▶ **Your instructions**: Once the line holding "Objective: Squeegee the" is written out, stop; begin at the first line of the material below and retype exactly, dropping pictures.

★ ★ ★ ★

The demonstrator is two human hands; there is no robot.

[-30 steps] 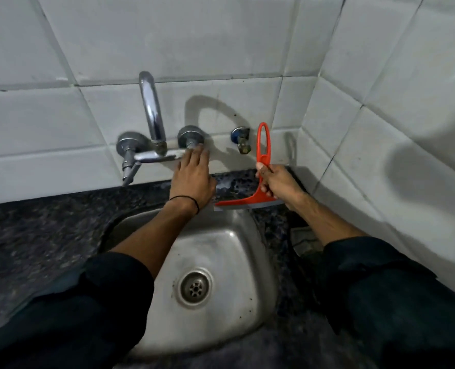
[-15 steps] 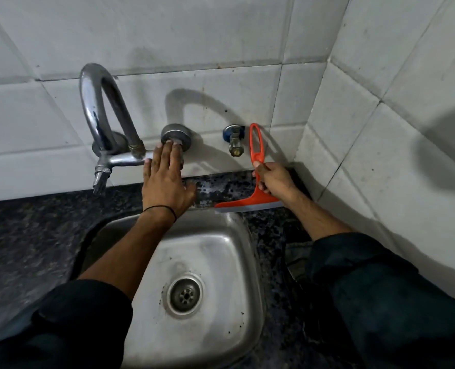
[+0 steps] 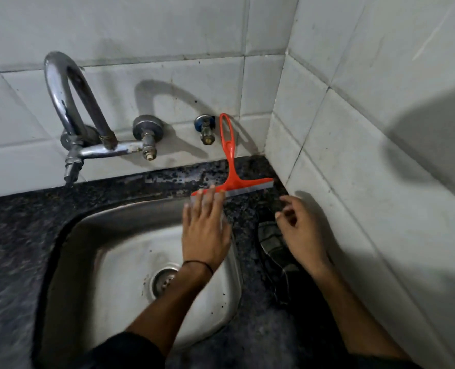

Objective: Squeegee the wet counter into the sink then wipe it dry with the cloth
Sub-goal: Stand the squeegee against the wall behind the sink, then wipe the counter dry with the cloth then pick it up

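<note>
The orange squeegee (image 3: 231, 166) stands free behind the sink, its handle leaning on the back wall tiles and its blade resting on the dark speckled counter (image 3: 165, 179). My left hand (image 3: 205, 230) is flat with fingers spread, and its fingertips touch the blade's left end. My right hand (image 3: 301, 233) hovers with loosely curled fingers and holds nothing. Just under it a dark cloth (image 3: 273, 246) lies crumpled on the counter strip between the steel sink (image 3: 109, 217) and the right wall.
A chrome tap (image 3: 69, 102) arches from the back wall, its spout turned left beyond the basin. A small blue-capped valve (image 3: 206, 129) sticks out beside the squeegee handle. The tiled side wall (image 3: 367, 169) closes the corner at right. More counter stretches to the left (image 3: 13, 235).
My right hand has let go of the squeegee and drawn back over the cloth. My left hand has left the tap and moved right to the blade's end.
</note>
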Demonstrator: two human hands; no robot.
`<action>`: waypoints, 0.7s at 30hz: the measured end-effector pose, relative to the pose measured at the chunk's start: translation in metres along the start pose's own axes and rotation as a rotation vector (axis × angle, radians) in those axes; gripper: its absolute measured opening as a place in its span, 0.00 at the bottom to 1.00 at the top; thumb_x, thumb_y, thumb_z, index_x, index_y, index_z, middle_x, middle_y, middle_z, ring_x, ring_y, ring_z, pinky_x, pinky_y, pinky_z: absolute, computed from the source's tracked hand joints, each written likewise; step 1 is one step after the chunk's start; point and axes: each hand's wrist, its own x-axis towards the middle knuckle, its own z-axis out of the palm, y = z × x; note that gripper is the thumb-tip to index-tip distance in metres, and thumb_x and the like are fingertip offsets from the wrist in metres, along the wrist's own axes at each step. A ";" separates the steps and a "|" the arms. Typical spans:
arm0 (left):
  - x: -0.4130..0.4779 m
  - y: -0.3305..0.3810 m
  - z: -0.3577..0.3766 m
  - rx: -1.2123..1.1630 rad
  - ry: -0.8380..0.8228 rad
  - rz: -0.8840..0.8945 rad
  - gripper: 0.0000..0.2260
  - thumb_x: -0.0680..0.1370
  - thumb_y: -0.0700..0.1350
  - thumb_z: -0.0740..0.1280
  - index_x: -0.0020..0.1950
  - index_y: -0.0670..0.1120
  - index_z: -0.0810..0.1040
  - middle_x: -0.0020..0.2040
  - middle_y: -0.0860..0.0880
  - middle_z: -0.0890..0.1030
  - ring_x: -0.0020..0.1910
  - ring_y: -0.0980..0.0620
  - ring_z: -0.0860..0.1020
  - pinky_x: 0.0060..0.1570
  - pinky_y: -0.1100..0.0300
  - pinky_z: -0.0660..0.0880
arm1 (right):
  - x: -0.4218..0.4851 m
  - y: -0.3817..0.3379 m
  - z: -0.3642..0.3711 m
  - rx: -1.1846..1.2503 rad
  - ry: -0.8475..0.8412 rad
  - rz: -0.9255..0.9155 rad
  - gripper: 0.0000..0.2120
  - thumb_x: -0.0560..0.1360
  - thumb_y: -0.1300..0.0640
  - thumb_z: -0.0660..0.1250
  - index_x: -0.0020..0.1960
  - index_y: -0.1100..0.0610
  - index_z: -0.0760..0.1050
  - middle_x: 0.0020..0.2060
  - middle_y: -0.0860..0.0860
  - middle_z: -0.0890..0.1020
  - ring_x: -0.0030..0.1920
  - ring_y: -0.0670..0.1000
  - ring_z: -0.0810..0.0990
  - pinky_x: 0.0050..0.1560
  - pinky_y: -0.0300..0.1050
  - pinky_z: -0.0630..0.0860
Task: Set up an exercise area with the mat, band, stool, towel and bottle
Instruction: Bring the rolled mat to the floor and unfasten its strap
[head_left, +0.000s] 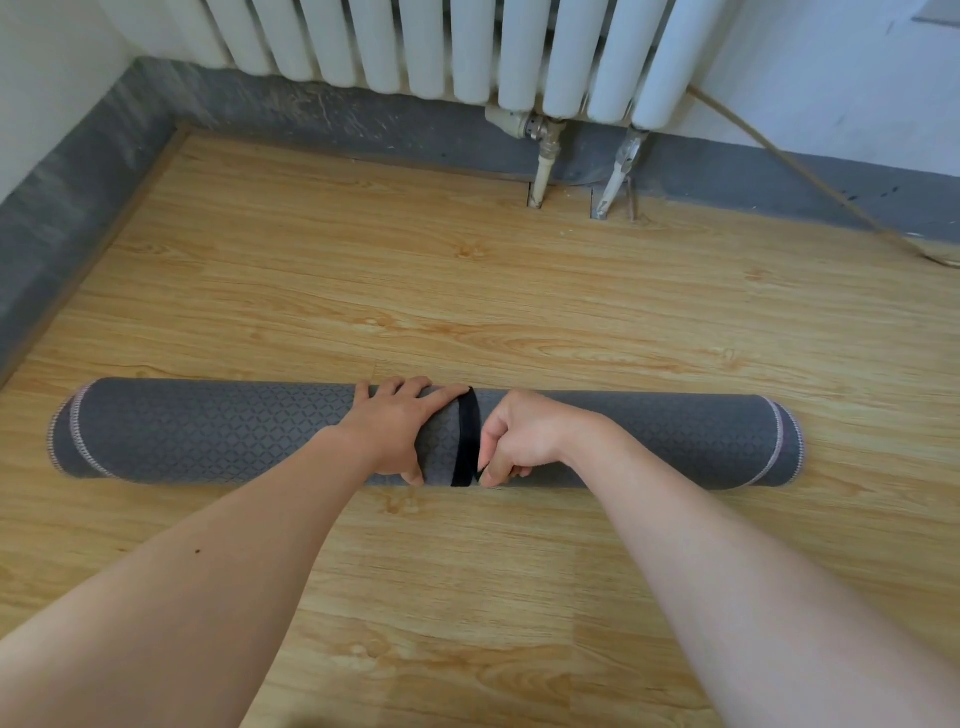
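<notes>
Mat (208, 431), rolled on the floor (467, 291), is pressed by the spread-fingered left hand (395, 426); its black strap (465, 441) is pinched by the curled right hand (519, 436).

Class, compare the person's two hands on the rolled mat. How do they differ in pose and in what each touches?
The left hand lies spread, fingers fairly straight, over the rolled grey mat; the right hand is curled into a loose fist. The left hand presses the mat just left of the black strap; the right hand seems to pinch the strap's near end. Both sit at the roll's middle, flanking the strap.
</notes>
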 end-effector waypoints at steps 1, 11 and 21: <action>0.000 0.000 0.000 0.000 0.001 0.000 0.56 0.61 0.53 0.78 0.74 0.65 0.40 0.75 0.50 0.56 0.73 0.44 0.55 0.68 0.35 0.54 | 0.001 0.001 0.002 0.002 0.032 -0.005 0.08 0.66 0.62 0.77 0.35 0.52 0.81 0.36 0.48 0.82 0.33 0.43 0.77 0.34 0.35 0.74; -0.003 -0.001 0.002 0.006 0.127 0.113 0.56 0.60 0.52 0.79 0.75 0.61 0.43 0.77 0.50 0.49 0.74 0.45 0.53 0.70 0.42 0.54 | 0.007 0.010 0.010 0.050 0.357 -0.094 0.19 0.65 0.58 0.79 0.54 0.49 0.79 0.42 0.44 0.77 0.43 0.46 0.78 0.49 0.44 0.78; -0.004 -0.007 0.001 0.016 0.266 0.137 0.46 0.66 0.51 0.75 0.76 0.58 0.49 0.73 0.52 0.59 0.71 0.47 0.59 0.68 0.50 0.58 | 0.014 -0.002 0.023 -0.099 0.557 -0.146 0.15 0.70 0.58 0.73 0.56 0.48 0.77 0.43 0.46 0.80 0.46 0.50 0.79 0.48 0.49 0.78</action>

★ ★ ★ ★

▶ **Answer space**:
The demonstrator is two human hands; there is no robot.

[-30 steps] 
[-15 steps] 
[+0 steps] 

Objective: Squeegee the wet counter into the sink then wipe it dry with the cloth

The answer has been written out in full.